= Valeriu Rudic =

Moldovan microbiologist (born 1947)

Valeriu Rudic (born 18 February 1947) is a Moldovan microbiologist, chemist, biochemist, and pharmacist. He is a titular member of the Academy of Sciences of Moldova and has made significant contributions to scientific research and the development of new biotechnological products.

==Education and academic career==
Rudic was born on 18 February 1947 in the Moldovan village Talmaza. He graduated from his high school with gold medal honors and attended the Nicolae Testemițanu State University of Medicine and Pharmacy in Chișinău, where he earned his PhD medical degree with distinction, completing his doctorate in medical science in 1974.

Rudic began his scientific career as a researcher at the Institute of Hygiene and Epidemiology, later becoming a lecturer and then a professor of genetics at the Moldova State University. Over his career, he has held many academic positions, including the Director of the Institute of Microbiology and Biotechnology of the Academy of Sciences of Moldova and the Head of the Department of Microbiology, Virology, and Immunology at the Nicolae Testemițanu State University of Medicine and Pharmacy. He has also undertaken scientific internships, most notably at the University of California, Berkeley between 1982–1983.

==Scientific contributions==
===Major innovations and products===
Rudic's work has led to the development of biotechnological products, with the notable of them being a biological preparation named BioR, a biologically active substance derived from the cyanobacterium Spirulina platensis, which is used in various pharmaceutical products due to its antioxidant and therapeutic properties. The request to register BioR as a trademark was met with objection by French company Dior who claimed that BioR is very similar to their Parfums Christian Dior line, which would cause confusion among customers. Rudic's products also include Levobior ointment and Angenol gel for oral and maxillofacial conditions and Imunobior and Aterobior, which are nutritional supplements with antioxidant and metabolic regulatory effects.

===Research===
Rudic published over 1,270 scientific works, including seven monographs and 16 textbooks. He also registered around 300 patents in Moldova, Russia, and Romania. Furthermore he founded a scientific school in phycobiotechnology, through which he has mentored over 43 doctoral theses, including 9 habilitation doctorates.

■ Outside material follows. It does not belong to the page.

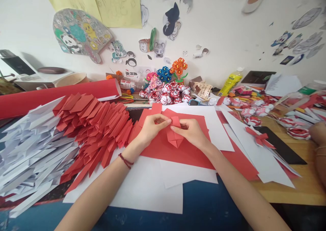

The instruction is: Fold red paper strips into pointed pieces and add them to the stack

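Left hand [152, 126] and right hand [193, 131] pinch a red piece [175, 140], perhaps part-folded; stacks [95, 124] lie folded, sheets [159, 154] remain flat.

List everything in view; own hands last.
Folded paper: 1, red, centre
Flat sheets: several, white and red, centre to right
Folded strips: many, red and white, left
Roll: 1, red, behind strips
Paper flowers: many, red-and-white, back
Craft flowers: several, blue, orange, pink, back centre
Bottle: 1, yellow, back right
Flat item: 1, black, right
Small clutter: too jumbled to count, mixed, back
Wall cut-outs: many, mixed colours, top
Wall sheets: 2, yellow, upper left
Another person's arm: 1, right edge
Bracelet: 1, dark red, left wrist
Left hand: 1, holding folded paper
Right hand: 1, holding folded paper
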The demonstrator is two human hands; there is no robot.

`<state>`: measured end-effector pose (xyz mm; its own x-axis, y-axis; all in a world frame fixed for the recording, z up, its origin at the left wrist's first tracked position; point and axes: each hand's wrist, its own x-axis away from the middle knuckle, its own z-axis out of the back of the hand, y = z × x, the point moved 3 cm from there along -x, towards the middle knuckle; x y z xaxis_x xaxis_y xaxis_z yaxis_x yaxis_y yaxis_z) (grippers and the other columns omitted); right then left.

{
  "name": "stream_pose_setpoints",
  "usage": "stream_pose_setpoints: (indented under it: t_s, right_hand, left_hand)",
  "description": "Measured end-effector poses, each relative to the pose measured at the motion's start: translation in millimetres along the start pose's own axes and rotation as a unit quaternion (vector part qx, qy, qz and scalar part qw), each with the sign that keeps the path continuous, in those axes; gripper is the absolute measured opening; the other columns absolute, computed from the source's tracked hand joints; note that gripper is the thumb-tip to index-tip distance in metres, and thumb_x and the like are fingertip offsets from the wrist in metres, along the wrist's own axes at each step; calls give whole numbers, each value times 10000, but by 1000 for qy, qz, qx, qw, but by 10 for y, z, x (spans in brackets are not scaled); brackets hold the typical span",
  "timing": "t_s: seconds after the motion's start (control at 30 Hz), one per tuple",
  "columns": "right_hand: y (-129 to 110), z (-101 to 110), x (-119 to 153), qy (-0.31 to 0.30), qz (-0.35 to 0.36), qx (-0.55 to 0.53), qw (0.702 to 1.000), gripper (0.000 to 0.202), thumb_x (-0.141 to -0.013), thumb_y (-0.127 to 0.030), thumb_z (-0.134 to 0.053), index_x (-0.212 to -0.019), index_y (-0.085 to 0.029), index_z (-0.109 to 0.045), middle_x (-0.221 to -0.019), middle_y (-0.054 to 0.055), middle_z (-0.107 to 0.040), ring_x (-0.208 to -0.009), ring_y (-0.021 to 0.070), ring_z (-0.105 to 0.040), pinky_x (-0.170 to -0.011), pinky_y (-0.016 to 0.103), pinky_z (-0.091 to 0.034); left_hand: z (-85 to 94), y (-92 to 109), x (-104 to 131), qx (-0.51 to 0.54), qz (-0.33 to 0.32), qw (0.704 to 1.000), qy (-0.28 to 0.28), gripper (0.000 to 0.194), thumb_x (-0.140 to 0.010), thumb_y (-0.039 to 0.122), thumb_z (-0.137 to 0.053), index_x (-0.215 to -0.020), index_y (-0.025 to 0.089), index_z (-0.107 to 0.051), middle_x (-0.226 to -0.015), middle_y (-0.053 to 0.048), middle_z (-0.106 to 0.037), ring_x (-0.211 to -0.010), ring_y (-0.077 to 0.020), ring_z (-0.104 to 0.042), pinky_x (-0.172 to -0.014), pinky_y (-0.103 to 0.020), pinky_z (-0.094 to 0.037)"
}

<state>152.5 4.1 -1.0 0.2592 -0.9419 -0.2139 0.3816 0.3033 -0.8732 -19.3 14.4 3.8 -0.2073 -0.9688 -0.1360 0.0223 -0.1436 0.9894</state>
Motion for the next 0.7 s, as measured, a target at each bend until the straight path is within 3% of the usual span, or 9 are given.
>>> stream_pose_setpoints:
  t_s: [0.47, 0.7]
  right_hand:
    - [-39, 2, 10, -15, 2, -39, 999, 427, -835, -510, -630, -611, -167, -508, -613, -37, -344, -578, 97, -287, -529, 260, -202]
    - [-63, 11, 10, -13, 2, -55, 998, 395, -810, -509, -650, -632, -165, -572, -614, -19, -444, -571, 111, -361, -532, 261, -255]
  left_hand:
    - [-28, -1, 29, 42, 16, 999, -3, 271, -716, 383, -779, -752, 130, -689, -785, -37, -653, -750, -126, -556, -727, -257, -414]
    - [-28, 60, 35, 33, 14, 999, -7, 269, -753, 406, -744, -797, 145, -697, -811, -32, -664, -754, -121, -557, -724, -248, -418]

==Awards and recognition==
Rudic is the recipient of many national and international awards, medals, and honorary titles, including the Order of Honour and the Order of Work Glory in Moldova, as well as being a titular member of the Academy of Sciences of Moldova. He was also awarded over 200 gold medals at international innovation and technology exhibitions, awards from Eureka, INPEX, and Palexpo, as well as prizes from the World Intellectual Property Organization and other various international bodies.